Listed entries

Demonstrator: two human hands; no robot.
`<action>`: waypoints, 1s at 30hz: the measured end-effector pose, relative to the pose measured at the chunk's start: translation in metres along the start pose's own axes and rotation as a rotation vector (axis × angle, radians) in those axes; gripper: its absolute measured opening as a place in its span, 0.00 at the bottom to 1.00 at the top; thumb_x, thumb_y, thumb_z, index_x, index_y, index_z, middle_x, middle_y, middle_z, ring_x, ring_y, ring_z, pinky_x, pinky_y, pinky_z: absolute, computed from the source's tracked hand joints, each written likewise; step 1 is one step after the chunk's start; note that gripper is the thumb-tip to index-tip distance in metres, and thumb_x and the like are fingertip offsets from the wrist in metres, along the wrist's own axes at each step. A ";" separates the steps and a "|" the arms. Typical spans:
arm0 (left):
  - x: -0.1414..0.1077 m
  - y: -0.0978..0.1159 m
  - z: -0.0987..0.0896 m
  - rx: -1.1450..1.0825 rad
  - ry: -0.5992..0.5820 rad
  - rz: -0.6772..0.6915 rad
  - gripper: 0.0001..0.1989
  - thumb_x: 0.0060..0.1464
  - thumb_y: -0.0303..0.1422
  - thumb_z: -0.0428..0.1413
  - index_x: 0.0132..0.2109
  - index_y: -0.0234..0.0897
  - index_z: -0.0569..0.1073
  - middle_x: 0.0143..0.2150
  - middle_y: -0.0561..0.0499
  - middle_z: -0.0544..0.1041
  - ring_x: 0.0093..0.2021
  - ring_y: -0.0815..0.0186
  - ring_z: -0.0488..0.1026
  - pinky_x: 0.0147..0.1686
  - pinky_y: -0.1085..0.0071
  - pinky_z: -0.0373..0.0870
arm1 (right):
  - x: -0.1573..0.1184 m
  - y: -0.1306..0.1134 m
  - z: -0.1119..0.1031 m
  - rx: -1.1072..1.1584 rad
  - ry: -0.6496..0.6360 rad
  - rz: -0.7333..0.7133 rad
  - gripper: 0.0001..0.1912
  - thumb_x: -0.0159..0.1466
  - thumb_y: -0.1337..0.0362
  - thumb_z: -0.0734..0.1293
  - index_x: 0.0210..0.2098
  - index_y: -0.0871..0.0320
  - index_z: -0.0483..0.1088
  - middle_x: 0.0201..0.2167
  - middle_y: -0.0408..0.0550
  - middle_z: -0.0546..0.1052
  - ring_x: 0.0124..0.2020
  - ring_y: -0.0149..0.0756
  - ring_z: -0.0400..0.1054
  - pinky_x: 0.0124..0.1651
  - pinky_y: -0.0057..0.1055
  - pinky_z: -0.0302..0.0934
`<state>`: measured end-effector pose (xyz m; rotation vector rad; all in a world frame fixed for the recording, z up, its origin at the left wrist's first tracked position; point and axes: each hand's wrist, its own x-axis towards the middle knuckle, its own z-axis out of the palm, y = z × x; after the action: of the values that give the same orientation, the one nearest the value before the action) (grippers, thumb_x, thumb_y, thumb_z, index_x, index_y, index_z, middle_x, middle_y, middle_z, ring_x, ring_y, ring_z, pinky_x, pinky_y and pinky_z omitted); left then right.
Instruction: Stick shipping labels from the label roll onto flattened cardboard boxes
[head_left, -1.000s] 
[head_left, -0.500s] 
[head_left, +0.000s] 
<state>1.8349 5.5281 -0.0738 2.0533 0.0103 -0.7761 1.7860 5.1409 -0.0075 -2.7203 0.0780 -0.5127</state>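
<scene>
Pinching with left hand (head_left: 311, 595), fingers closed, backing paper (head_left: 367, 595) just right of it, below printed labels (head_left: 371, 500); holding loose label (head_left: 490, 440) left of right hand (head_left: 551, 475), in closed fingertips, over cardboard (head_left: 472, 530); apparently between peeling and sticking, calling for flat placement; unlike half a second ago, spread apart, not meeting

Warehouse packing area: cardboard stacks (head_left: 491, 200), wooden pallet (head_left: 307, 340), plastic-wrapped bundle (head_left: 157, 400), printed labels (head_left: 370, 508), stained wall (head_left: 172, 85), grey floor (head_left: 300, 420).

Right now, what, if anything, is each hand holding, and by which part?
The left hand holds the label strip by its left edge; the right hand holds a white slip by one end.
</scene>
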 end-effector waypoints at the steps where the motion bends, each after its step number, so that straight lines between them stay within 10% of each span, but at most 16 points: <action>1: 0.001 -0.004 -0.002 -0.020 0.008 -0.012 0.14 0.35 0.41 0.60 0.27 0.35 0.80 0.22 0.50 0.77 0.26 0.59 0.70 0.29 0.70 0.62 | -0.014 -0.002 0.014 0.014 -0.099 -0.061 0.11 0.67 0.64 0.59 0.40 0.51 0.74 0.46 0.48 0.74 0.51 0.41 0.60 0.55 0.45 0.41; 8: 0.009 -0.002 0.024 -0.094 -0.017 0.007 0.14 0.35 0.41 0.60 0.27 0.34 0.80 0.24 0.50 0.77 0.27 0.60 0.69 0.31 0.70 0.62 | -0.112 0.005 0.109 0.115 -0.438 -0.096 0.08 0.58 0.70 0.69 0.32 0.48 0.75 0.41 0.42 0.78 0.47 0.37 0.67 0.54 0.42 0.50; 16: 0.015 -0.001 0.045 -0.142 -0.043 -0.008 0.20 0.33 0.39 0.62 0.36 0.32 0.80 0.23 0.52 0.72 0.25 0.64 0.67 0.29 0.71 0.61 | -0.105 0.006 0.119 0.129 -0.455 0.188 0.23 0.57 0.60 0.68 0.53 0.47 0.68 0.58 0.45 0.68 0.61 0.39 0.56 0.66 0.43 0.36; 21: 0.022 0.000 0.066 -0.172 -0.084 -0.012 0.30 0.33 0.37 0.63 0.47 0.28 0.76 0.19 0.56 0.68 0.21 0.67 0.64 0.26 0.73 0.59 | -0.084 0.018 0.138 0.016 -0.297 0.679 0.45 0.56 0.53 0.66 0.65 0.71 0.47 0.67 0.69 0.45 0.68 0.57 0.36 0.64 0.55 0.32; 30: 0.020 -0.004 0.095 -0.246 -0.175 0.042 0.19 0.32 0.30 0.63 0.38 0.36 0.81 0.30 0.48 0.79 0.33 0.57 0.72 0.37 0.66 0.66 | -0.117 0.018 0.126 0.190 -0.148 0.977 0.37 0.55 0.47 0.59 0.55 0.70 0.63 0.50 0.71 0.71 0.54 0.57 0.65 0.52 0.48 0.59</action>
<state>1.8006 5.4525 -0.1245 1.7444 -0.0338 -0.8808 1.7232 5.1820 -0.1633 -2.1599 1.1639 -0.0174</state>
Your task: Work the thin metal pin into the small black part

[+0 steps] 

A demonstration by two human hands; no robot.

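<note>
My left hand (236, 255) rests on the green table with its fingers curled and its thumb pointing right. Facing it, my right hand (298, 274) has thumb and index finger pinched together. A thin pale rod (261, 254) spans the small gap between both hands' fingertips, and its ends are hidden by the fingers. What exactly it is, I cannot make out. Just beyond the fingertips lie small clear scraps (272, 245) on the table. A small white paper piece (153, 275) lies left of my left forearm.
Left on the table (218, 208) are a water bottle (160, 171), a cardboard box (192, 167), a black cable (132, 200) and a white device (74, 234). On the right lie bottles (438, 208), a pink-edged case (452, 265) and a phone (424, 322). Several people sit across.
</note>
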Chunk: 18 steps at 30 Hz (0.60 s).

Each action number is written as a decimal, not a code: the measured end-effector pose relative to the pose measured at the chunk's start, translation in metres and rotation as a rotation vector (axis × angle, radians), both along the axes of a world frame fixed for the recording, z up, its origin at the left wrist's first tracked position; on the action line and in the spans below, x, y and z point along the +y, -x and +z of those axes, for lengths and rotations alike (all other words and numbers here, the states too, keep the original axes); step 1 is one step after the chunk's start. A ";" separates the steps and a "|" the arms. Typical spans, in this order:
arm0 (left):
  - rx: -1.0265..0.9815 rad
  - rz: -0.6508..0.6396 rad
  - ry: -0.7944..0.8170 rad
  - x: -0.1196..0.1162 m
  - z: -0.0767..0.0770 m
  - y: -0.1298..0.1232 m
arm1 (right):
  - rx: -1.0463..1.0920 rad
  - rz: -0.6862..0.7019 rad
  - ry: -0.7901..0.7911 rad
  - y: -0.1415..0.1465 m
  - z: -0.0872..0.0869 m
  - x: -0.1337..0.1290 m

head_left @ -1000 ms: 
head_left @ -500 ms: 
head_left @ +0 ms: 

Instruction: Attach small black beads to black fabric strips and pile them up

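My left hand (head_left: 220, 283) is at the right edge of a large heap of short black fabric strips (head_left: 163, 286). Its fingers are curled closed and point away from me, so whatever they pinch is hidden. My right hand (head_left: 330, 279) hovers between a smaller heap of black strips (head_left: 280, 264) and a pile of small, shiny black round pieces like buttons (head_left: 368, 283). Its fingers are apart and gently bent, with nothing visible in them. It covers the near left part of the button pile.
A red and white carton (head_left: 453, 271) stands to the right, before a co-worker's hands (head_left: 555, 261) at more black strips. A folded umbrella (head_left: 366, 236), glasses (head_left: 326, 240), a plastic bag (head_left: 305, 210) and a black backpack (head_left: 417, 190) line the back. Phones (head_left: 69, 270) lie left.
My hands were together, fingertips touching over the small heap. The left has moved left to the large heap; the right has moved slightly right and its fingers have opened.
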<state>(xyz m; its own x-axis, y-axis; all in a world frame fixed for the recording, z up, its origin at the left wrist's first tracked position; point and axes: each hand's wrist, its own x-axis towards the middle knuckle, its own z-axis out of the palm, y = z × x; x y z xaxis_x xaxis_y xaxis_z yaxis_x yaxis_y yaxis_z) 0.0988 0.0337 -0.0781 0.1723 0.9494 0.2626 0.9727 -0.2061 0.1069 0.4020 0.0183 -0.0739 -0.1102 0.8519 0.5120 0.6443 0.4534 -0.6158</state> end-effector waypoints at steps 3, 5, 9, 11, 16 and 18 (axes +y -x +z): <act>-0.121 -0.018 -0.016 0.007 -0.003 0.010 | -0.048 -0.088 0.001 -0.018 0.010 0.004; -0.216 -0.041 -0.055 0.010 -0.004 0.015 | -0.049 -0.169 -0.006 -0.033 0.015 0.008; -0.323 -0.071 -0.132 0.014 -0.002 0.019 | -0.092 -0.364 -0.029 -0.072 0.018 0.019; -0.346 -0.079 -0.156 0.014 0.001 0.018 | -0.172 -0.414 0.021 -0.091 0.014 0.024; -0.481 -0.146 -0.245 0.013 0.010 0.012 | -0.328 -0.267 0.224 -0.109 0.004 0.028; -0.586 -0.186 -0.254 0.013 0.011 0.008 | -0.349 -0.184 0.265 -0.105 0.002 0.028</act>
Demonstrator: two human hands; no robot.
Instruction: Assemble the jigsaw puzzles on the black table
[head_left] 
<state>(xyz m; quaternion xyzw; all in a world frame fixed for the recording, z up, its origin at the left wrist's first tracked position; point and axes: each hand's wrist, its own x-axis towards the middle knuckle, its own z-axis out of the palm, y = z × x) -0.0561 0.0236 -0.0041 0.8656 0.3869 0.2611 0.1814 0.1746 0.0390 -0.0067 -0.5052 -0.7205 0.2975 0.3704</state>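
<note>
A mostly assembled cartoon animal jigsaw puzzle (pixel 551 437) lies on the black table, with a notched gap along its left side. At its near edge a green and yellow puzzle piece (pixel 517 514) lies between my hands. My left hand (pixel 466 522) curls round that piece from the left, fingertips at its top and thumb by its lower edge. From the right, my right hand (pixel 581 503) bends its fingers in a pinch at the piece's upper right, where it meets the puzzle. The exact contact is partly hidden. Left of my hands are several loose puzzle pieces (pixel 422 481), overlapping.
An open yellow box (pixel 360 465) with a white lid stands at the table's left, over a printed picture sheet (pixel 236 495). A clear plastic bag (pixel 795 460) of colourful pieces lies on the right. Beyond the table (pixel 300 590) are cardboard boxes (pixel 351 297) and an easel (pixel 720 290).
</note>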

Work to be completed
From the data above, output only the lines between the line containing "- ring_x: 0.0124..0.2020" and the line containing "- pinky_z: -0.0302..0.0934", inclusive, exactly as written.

Result for this exercise
  - ring_x: 0.0124..0.2020
  - ring_y: -0.0149..0.0756
  - ring_z: -0.0400..0.1054
  - pinky_x: 0.0124..0.1651
  - pinky_y: -0.0057..0.1055
  - pinky_z: -0.0302..0.0934

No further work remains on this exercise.